La Fédération mauricienne de Lutte (FML) était finalement représentée aux Championnats d’Afrique du week-end dernier au Maroc par un lutteur seulement, nommément Guyliane Bandou dans la catégorie des moins de 65 kg. Le Rodriguais Rosario Meunier n’a lui pas été en mesure de faire le déplacement pour des raisons qui demeurent jusqu’ici inconnues. La présidente du comité régional de Rodrigues, Clairmène Roussety, est elle montée au créneau pour dénoncer ce qu’elle considère comme étant un manque flagrant de considération à l’égard de son comité, de ses lutteurs et de Rosario Meunier (-55 kg) en particulier.

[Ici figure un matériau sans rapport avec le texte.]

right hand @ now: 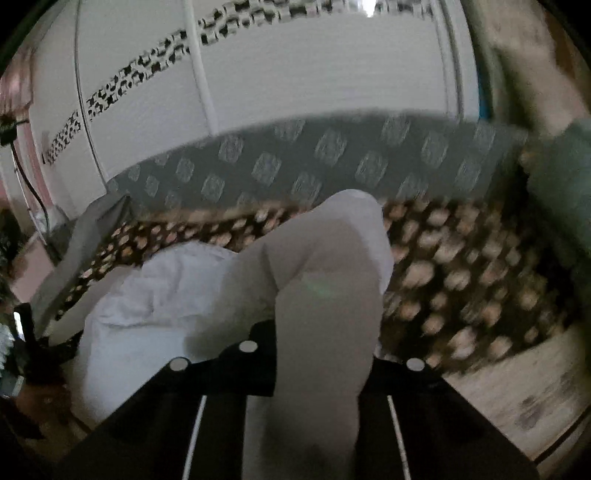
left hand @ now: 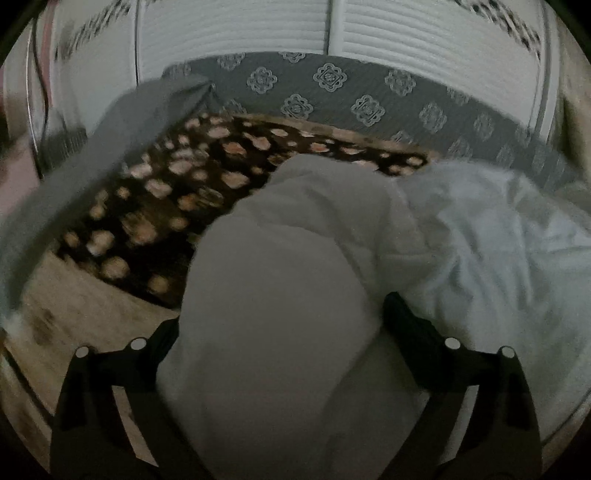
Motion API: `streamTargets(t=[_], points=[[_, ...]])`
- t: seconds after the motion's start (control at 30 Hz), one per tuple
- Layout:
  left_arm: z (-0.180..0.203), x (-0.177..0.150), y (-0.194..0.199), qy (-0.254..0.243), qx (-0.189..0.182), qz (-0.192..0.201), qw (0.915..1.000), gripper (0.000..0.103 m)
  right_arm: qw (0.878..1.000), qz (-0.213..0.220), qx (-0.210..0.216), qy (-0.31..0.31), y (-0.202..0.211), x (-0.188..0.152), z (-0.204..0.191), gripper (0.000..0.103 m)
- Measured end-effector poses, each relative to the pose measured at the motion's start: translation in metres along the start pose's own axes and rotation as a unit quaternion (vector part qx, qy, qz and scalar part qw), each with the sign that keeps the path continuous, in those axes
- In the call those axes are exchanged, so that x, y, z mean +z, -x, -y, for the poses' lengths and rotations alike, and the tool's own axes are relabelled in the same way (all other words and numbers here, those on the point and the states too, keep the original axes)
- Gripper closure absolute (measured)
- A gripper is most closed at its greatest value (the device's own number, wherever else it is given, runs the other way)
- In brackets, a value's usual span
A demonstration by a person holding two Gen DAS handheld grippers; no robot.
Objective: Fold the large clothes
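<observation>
1. Two grippers work one white garment (left hand: 280, 295), a bulky pale piece of clothing heaped on a bed.
2. Left gripper (left hand: 280, 325): its jaws stand wide apart, and a thick rounded fold of the garment bulges up between them. The black fingers (left hand: 410, 325) flank the fold on either side; whether the pads press on the cloth cannot be told.
3. Right gripper (right hand: 317, 354): its jaws are clamped tight on a narrow bunched ridge of the same garment (right hand: 325, 295), which rises out of the closed fingers and drapes away in front.
4. From the left wrist view, the rest of the garment spreads rightward in crumpled folds towards the bed's right edge. From the right wrist view it spreads leftward in a rumpled mass.
5. Under and beyond the garment lies a dark spotted blanket (left hand: 177, 184) with pale peach blotches, reaching towards the bed's far edge.
6. Past the blanket, along the far edge, runs a grey cover (left hand: 369, 96) with light medallion patterns.
7. Behind the bed stand white louvred doors (left hand: 236, 33).
8. Motion blur softens both views, the right one more.
</observation>
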State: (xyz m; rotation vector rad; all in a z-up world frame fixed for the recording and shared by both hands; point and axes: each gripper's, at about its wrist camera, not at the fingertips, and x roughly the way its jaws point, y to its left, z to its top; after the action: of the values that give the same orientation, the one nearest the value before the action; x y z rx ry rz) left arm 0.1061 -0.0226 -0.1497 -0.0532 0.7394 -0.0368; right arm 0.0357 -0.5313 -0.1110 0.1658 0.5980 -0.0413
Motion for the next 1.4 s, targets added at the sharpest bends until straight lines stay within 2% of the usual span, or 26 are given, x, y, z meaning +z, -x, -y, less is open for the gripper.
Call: streamTargets(t=[0.1,0.17,0.2,0.27,0.33,0.4,0.43,0.5,0.6,0.63,0.73,0.8,0.87,0.97,1.03,1.13,1.2,1.23,1.27,1.3,1.37,1.4], points=[[0.041,-0.003,0.008,-0.039,-0.049,0.011,0.998,0.01,0.998,0.034,-0.061,0.002,0.015,0.007,0.021,0.092],[0.079,-0.011,0.009,-0.085,-0.08,0.017,0.9931,0.007,0.994,0.038,-0.098,-0.008,0.018,0.006,0.044,0.09],[0.093,-0.014,0.008,-0.107,-0.08,0.021,0.9908,0.003,0.995,0.017,-0.102,-0.013,0.009,0.001,0.059,0.085],[0.107,-0.017,0.0,-0.12,-0.041,0.036,0.9912,0.003,0.994,-0.033,-0.099,-0.031,-0.011,-0.015,0.085,0.071],[0.095,-0.014,-0.006,-0.086,-0.041,0.023,0.9952,0.003,0.991,-0.082,-0.094,-0.054,-0.032,-0.049,0.107,0.051],[0.082,-0.008,-0.003,-0.07,-0.047,0.006,0.9964,0.003,0.989,-0.091,-0.104,-0.043,-0.029,-0.057,0.107,0.041],[0.075,-0.003,0.002,-0.071,-0.036,0.003,0.9968,0.003,0.99,-0.091,-0.107,-0.03,-0.022,-0.05,0.102,0.036],[0.056,0.008,0.025,-0.062,-0.013,0.019,0.9978,0.003,0.992,-0.066,-0.105,-0.02,-0.003,-0.035,0.087,0.032],[0.022,0.03,0.071,-0.049,0.0,0.055,0.9973,0.003,0.993,-0.005,-0.11,-0.031,0.038,-0.02,0.066,0.004],[0.014,0.035,0.086,-0.053,0.008,0.068,0.9962,0.003,0.993,0.027,-0.112,-0.031,0.057,-0.015,0.055,0.002],[-0.01,0.044,0.149,-0.07,0.057,0.135,0.9867,0.003,0.996,0.058,-0.073,-0.004,0.101,-0.015,0.02,0.002],[-0.032,0.042,0.184,-0.054,0.064,0.164,0.9829,0.003,0.994,0.075,-0.076,0.025,0.127,-0.03,0.0,0.002],[-0.055,0.033,0.213,-0.018,0.066,0.182,0.9809,0.003,0.994,0.071,-0.071,0.05,0.147,-0.047,-0.014,0.002],[-0.091,0.014,0.234,0.024,0.091,0.176,0.9798,0.003,0.996,0.055,-0.052,0.053,0.167,-0.065,-0.024,0.002],[-0.108,0.001,0.238,0.046,0.108,0.161,0.98,0.003,0.996,0.064,-0.044,0.041,0.184,-0.076,-0.028,0.002],[-0.125,-0.016,0.251,0.081,0.107,0.144,0.9805,0.003,0.995,0.087,-0.041,0.028,0.207,-0.086,-0.033,0.002],[-0.124,-0.031,0.263,0.068,0.099,0.142,0.9825,0.003,0.989,0.134,-0.052,0.021,0.229,-0.09,-0.035,0.002],[-0.118,-0.041,0.271,0.046,0.089,0.139,0.9853,0.003,0.988,0.148,-0.051,0.01,0.235,-0.091,-0.032,0.002],[-0.111,-0.049,0.282,0.037,0.086,0.149,0.9843,0.003,0.987,0.155,-0.049,-0.012,0.24,-0.093,-0.028,0.002],[-0.107,-0.055,0.291,0.035,0.092,0.17,0.9806,0.003,0.987,0.15,-0.041,-0.047,0.243,-0.096,-0.022,0.002],[-0.104,-0.071,0.323,0.041,0.106,0.257,0.9596,0.003,0.988,0.105,-0.037,-0.105,0.239,-0.104,-0.014,0.002],[-0.103,-0.072,0.328,0.048,0.108,0.277,0.9535,0.003,0.99,0.078,-0.038,-0.11,0.232,-0.106,-0.015,0.002]])
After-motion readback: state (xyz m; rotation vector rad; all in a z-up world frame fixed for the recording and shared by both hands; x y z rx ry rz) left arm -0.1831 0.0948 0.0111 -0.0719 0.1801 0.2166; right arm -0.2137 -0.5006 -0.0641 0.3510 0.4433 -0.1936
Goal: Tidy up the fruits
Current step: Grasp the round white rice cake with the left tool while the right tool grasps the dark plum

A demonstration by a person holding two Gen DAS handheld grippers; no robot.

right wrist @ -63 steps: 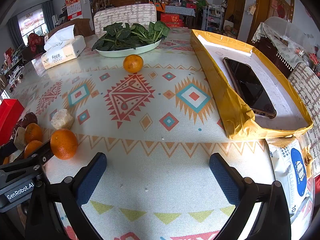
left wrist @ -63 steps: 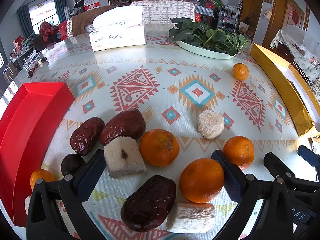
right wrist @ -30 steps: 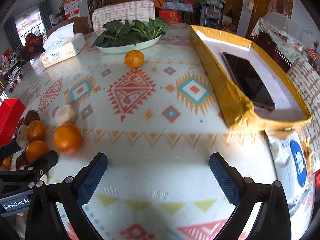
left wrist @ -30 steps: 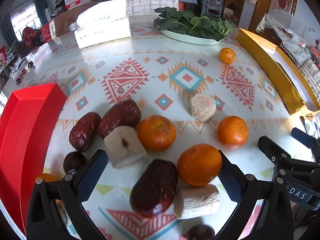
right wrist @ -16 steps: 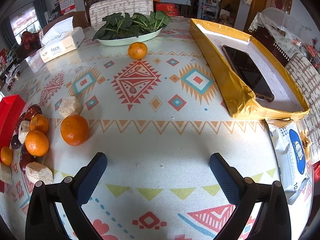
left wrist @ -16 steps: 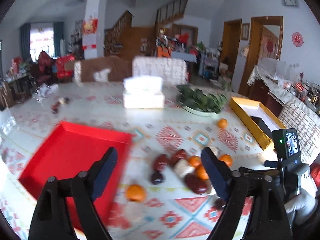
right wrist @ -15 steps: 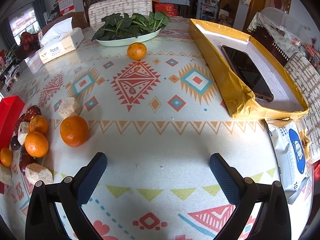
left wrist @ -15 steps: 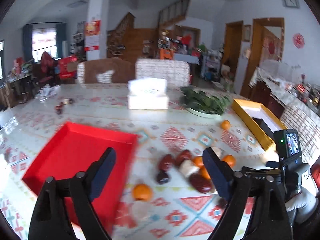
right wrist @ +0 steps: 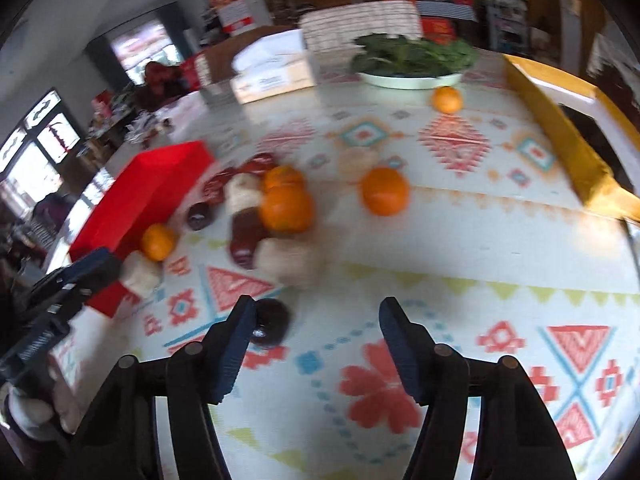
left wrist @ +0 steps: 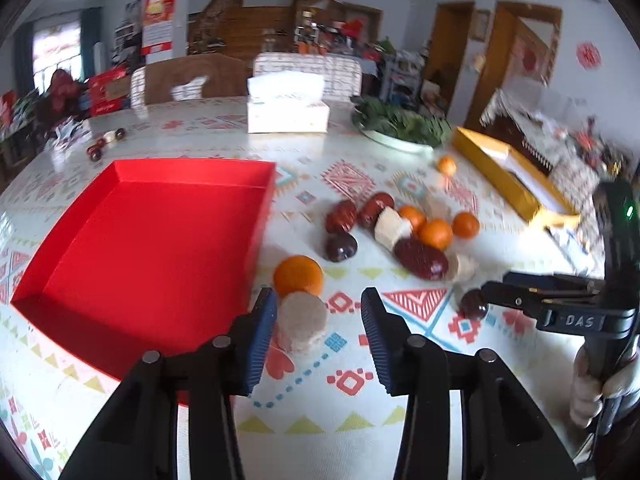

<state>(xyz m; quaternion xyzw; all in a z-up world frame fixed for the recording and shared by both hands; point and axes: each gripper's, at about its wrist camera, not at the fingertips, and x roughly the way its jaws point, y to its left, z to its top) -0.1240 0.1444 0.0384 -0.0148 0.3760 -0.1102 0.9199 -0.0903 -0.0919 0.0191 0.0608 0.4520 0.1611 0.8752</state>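
Only left wrist shows red tray's (left wrist: 152,248) floor.

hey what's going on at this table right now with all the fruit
A person holds a gripper in each hand over a patterned table strewn with oranges, red dates and pale cake pieces. The left gripper is closing around a round pale cake piece beside the empty red tray, pads not yet pressing on both sides. The right gripper is closing near a small dark fruit by its left finger. Nothing is in the tray yet.
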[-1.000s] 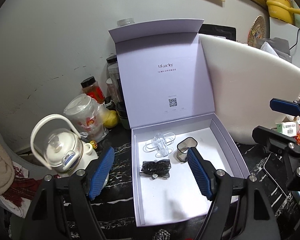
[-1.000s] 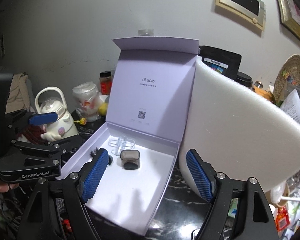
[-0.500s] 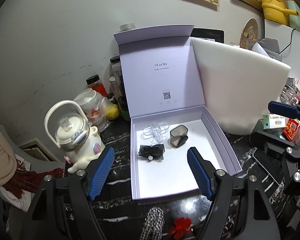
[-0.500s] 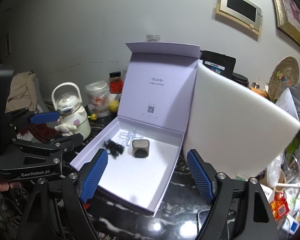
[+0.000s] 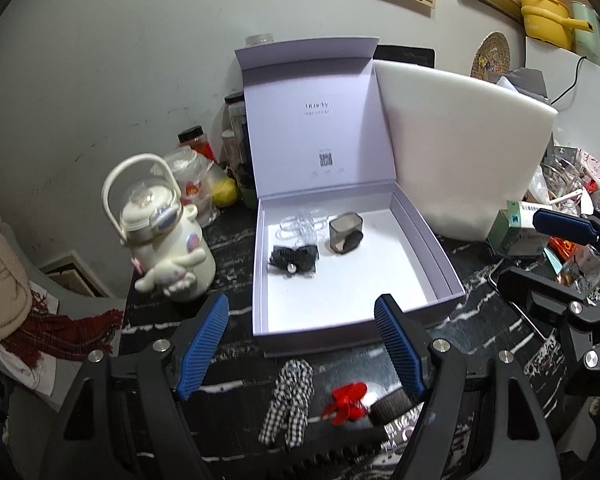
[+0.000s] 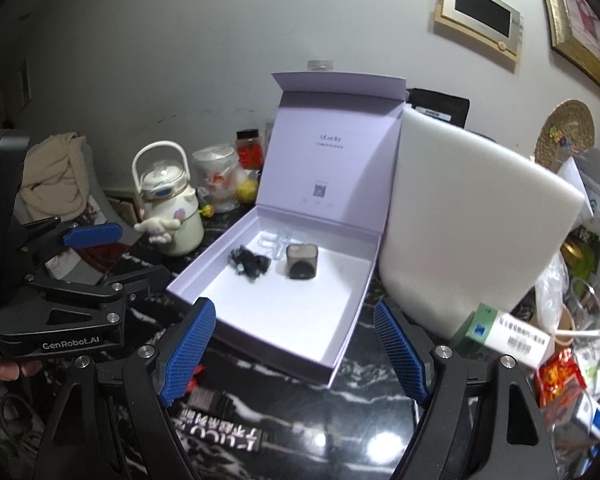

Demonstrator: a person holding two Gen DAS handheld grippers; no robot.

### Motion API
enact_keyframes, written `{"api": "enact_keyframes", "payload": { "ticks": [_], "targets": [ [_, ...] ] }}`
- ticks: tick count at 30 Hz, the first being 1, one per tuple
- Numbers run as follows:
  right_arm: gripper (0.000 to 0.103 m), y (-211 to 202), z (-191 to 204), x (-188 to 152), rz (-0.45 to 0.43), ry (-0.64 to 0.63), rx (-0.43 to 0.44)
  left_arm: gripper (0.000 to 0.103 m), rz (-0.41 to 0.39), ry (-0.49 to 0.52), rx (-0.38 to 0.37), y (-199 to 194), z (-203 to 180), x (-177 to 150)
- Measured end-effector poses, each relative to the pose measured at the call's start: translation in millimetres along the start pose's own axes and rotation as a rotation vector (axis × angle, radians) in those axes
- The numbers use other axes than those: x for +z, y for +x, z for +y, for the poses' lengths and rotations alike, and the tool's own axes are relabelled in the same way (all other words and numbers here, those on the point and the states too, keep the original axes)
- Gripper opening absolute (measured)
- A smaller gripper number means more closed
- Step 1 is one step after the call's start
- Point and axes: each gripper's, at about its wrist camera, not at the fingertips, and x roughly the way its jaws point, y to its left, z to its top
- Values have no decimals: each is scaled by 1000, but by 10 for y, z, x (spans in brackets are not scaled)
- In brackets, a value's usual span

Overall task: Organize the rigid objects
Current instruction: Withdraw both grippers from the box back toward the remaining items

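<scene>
Both my grippers, left (image 5: 300, 344) and right (image 6: 294, 346), hang open and empty near the lavender box (image 5: 436, 240); black bow clip (image 5: 294, 258) inside, far left.

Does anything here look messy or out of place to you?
Yes. The checked hair tie and red clip lie loose on the black table, outside the open lilac box where three similar accessories already sit.

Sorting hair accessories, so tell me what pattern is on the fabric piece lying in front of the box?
Black-and-white gingham check on the hair tie, clearest in the left wrist view.
</scene>
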Motion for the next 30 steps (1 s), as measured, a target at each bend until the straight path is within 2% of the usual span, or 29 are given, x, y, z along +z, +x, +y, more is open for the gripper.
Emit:
{"api": "enact_keyframes", "payload": {
  "ticks": [20, 30],
  "targets": [
    [82, 49, 243, -545, 80, 26, 93, 75, 97, -53, -35, -24, 88, -573],
    [82, 223, 313, -724, 123, 51, 148, 75, 153, -75, -57, 132, 164, -772]
  ]
}}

Que s’est-il réellement passé pour que Rosario Meunier soit écarté de ce déplacement?? C’est la grande question que se pose Clairmène Roussety, d’autant, a-t-elle précisé, que ni Rosario Meunier et encore moins Guyliane Bandou ne devaient faire ce déplacement. Cela après avoir appris de la bouche du trésorier de la fédération, nommément Joël Antoinette, dans l’après-midi du 25 avril, que les paiements pour leur enregistrement n’avaient pu être effectués à temps auprès du comité organisateur.
« Nous étions en pleine préparation au gymnase avec Rosario et d’autres lutteurs lorsque Joël Antoinette m’a appelée pour me dire que Maurice ne participera pas à ces Championnats d’Afrique. Il m’a fait comprendre que les paiements pour les enregistrements n’avaient pu se faire à temps. J’ai eu un choc en apprenant cette nouvelle, surtout en pensant à Rosario, lequel s’était énormément investi dans la préparation. Il était même convaincu, comme nous d’ailleurs, de pouvoir revenir avec une médaille », a déclaré Clairmène Roussety.
De là, a-t-elle ajouté, le comité régional a laissé tomber. Les dirigeants rodriguais sont cependant tombés des nues lorsqu’ils ont appris, à travers la presse, la participation de Guyliane Bandou à ces championnats, accompagné de l’entraîneur national, Soogen Veeren. Selon notre confrère Le Mauricien, il aura fallu l’intervention du président de la FML, Richard Papie, présent au Maroc dans le cadre du congrès de la Confédération africaine, pour convaincre le président de cette instance, Faoud Meskout, de laisser participer Guyliane Bandou.